## Activity
Word for word, restate the lines of the material below from its first line through the one containing "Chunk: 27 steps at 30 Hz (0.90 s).". Omit the rest.

## Entries shown
++++++++

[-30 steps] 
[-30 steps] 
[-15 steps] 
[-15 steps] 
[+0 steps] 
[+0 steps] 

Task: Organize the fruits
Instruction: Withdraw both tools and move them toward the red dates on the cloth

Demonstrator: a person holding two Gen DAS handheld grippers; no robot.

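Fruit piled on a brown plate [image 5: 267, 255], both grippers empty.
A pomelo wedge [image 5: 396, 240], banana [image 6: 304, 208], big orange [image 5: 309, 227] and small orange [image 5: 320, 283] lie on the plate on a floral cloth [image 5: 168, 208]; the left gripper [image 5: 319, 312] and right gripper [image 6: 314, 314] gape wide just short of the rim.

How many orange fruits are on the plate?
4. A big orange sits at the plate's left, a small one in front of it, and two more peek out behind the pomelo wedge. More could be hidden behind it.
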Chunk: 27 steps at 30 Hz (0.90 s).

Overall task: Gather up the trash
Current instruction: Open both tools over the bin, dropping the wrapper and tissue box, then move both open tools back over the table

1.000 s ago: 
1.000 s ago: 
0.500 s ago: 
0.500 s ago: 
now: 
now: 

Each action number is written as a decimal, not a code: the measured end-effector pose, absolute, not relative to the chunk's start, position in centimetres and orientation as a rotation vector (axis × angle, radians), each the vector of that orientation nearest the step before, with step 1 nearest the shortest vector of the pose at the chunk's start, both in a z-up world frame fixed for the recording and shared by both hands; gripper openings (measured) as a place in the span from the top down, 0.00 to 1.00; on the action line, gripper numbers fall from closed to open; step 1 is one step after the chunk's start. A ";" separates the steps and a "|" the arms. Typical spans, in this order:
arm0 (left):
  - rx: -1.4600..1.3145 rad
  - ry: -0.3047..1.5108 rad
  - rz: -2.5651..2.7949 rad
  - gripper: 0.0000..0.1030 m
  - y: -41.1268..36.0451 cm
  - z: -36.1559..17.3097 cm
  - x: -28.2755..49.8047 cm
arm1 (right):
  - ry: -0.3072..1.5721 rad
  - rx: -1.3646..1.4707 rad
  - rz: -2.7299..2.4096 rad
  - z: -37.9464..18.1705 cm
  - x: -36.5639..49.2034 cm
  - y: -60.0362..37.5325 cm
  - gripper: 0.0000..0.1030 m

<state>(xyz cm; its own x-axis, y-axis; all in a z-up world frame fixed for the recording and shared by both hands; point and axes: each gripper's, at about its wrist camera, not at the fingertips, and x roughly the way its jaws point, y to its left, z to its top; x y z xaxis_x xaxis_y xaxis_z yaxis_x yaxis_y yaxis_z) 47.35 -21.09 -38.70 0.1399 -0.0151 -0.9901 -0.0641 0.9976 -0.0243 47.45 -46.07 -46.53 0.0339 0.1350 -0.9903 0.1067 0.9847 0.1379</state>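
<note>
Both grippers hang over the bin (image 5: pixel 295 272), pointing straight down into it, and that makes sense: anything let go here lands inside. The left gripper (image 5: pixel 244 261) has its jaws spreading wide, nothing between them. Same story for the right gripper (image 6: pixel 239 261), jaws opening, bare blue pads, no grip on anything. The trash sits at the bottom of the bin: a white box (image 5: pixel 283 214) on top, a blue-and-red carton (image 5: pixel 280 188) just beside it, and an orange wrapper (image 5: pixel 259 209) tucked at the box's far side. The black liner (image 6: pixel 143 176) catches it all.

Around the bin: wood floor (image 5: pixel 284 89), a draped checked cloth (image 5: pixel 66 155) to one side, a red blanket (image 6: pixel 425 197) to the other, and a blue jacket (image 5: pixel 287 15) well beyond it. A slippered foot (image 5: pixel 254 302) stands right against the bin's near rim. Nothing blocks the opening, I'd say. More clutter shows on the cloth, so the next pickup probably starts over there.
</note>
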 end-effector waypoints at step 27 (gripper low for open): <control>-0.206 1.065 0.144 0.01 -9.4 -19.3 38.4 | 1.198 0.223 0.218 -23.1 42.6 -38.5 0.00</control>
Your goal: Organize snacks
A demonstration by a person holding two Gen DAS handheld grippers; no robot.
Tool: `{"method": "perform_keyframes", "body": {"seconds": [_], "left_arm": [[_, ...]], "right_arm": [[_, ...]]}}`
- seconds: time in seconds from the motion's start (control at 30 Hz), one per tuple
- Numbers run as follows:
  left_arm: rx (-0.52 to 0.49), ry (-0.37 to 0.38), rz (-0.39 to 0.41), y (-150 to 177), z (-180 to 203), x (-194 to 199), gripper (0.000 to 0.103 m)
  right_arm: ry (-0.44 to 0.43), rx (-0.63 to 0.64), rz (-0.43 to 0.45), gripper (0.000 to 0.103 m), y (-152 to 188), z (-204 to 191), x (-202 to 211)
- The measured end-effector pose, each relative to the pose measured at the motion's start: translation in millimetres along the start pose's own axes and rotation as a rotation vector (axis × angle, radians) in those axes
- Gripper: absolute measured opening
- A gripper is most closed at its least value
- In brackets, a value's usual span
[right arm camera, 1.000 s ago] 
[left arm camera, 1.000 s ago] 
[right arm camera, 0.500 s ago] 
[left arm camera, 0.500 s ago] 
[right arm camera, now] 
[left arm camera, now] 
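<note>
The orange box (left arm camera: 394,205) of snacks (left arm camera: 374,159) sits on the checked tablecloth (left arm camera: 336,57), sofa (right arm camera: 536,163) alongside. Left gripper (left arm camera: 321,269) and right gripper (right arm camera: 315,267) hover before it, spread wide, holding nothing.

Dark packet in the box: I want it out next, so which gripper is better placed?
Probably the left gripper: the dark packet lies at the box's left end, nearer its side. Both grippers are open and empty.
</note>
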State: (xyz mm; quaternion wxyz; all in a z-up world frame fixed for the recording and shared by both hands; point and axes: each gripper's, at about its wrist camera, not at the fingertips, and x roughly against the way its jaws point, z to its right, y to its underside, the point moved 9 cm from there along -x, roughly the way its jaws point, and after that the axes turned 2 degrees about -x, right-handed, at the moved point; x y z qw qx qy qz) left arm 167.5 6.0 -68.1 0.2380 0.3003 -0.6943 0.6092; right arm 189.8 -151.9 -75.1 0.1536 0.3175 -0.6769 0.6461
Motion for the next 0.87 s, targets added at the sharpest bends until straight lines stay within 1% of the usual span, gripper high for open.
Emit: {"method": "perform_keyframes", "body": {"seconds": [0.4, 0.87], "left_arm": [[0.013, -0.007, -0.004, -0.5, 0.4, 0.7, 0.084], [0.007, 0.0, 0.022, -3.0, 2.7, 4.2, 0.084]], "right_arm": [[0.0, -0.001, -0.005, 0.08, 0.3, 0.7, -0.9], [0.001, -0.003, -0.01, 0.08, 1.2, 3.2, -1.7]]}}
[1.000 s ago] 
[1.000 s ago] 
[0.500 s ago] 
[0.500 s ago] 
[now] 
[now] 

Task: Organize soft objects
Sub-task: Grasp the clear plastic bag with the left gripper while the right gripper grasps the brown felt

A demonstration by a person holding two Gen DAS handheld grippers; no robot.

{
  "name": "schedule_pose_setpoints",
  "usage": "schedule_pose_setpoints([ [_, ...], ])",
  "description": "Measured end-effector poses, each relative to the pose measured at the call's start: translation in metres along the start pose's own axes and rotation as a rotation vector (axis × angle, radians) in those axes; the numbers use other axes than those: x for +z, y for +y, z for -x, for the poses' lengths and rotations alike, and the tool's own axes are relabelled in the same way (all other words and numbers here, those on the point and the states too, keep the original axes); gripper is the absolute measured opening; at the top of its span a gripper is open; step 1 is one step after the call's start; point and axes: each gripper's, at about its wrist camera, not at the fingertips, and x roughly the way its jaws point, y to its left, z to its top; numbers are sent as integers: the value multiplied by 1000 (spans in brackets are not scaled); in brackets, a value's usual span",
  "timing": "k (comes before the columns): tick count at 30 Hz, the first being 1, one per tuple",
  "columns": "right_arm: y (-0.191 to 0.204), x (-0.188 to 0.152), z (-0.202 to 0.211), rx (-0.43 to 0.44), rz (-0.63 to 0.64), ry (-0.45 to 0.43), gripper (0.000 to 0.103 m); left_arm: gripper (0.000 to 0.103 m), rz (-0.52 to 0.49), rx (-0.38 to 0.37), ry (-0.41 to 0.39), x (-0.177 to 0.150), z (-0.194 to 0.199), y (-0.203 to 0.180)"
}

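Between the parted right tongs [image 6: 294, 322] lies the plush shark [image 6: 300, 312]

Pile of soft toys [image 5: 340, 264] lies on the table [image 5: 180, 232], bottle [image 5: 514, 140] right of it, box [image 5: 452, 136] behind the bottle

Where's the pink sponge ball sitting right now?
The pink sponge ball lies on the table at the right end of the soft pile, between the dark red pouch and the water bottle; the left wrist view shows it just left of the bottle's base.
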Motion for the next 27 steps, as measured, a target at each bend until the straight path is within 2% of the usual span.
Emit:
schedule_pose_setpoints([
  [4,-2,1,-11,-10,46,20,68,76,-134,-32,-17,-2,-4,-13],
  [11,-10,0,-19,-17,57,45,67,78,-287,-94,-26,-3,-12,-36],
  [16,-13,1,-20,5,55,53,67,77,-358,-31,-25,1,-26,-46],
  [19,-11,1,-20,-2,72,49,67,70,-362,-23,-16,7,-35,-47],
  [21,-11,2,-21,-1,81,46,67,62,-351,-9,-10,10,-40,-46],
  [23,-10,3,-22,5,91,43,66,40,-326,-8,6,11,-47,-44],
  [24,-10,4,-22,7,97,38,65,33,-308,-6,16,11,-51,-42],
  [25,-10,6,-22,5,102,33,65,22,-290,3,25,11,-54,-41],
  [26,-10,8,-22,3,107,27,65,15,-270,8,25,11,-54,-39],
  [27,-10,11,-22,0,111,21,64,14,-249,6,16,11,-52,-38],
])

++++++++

## Final answer
[-30 steps] 
[-30 steps] 
[-15 steps] 
[-15 steps] 
[+0 steps] 
[+0 steps] 

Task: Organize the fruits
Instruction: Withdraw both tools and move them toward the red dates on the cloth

Demonstrator: a person holding two Gen DAS handheld grippers; no robot.

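Fruit piled on a brown plate [image 5: 267, 255], both grippers empty.
A pomelo wedge [image 5: 396, 240], banana [image 6: 304, 208], big orange [image 5: 309, 227] and small orange [image 5: 320, 283] lie on the plate on a floral cloth [image 5: 168, 208]; the left gripper [image 5: 319, 312] and right gripper [image 6: 314, 314] gape wide just short of the rim.

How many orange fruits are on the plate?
4. A big orange sits at the plate's left, a small one in front of it, and two more peek out behind the pomelo wedge. More could be hidden behind it.
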Chunk: 27 steps at 30 Hz (0.90 s).

The output above is complete.